Problem to work on: Scan the listing for "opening" and copy out each line that has it.
:::::
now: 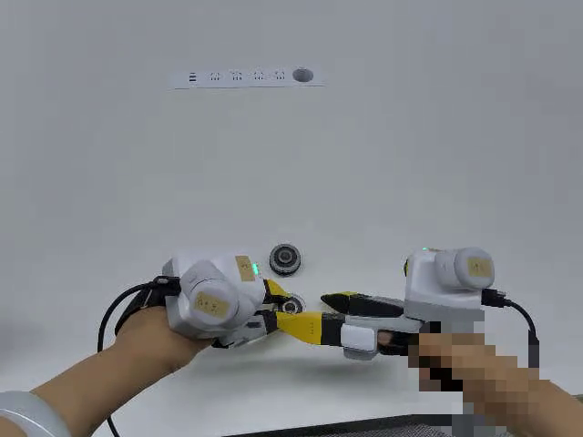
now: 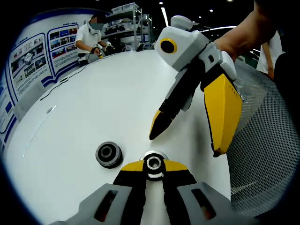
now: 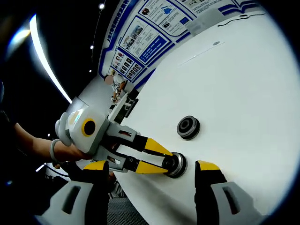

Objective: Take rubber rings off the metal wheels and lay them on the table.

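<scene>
**benchnewb:** Holding anything with the left gripper [image 3: 169, 163] right now?

**ringpuller:** Yep, clenched on a small metal wheel [image 3: 178, 165], pinched between the two yellow jaw tips, low over the near part of the white table [image 1: 410, 164]. Resting on the surface or just off it? Can't tell. Can't tell about any rubber on that one either.

**benchnewb:** And the right gripper [image 2: 184, 144]?

**ringpuller:** Spread wide, gripping nothing. Pointing in from the right, tips near the held wheel but not touching.

**benchnewb:** Any other wheels around?

**ringpuller:** One second wheel [image 1: 285, 259], lying flat on the table just beyond the grippers, dark around the rim, apart from both sets of jaws.

**benchnewb:** What about the surface and the room?

**ringpuller:** Plain white top, smooth, slightly glossy. White power strip [image 1: 246, 76] way out at the far side. Thin dark cable [image 2: 51, 91] snaking across the top toward the wall in the left gripper view. Beyond the table: wall posters [image 2: 35, 56] with blue borders, shelving [image 2: 126, 18] stacked with bins, long ceiling strip lights [image 2: 165, 14], plus a person in a white shirt [image 2: 89, 35] at the table's far end. Grey mesh [image 2: 267, 154] right past the table edge beside the right gripper. Black cords [image 1: 114, 319] trailing from both grippers in the head view.
</scene>
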`<state>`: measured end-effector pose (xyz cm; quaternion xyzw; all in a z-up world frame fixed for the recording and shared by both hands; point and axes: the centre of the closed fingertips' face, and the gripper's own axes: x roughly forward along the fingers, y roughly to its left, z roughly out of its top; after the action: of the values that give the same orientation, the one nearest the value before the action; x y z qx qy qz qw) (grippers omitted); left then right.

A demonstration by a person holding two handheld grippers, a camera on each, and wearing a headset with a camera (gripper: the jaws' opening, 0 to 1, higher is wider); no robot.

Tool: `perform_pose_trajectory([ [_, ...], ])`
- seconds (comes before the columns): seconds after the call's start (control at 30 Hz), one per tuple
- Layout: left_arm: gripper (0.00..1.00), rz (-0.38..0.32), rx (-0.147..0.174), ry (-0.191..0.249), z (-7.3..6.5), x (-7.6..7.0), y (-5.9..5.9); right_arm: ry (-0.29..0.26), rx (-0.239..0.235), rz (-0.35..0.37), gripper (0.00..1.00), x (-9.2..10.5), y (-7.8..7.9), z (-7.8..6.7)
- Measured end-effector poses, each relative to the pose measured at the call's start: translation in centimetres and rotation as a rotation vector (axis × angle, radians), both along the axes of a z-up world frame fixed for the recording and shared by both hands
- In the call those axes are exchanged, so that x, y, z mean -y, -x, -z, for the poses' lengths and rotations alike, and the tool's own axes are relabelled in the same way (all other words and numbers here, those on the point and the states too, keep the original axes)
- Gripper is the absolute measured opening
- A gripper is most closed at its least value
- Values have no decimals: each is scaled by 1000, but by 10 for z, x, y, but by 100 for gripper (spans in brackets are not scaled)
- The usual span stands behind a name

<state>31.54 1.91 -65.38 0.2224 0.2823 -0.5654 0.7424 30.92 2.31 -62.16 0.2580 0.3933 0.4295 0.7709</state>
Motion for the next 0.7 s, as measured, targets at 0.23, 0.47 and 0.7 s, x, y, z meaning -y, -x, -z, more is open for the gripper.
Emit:
perform_pose_trajectory([
  [0.23,12,1,-1,5,0,0,0,-18,-27,-25,75,-8,1,1],
  [0.47,12,-2,-3,10,1,-1,0,-30,-41,-50,75,-15,1,2],
  [0.7,12,-5,-5,14,1,-1,1,-34,-46,-71,75,-19,1,3],
])
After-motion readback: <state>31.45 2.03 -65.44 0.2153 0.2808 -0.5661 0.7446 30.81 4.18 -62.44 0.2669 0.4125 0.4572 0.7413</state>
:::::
Solution for this task:
A demonstration by a person holding two handheld grippers, a camera on each, and wearing a headset with a camera (gripper: the jaws' opening, 0 to 1, higher is wider); no robot.
- Gripper is the absolute measured opening

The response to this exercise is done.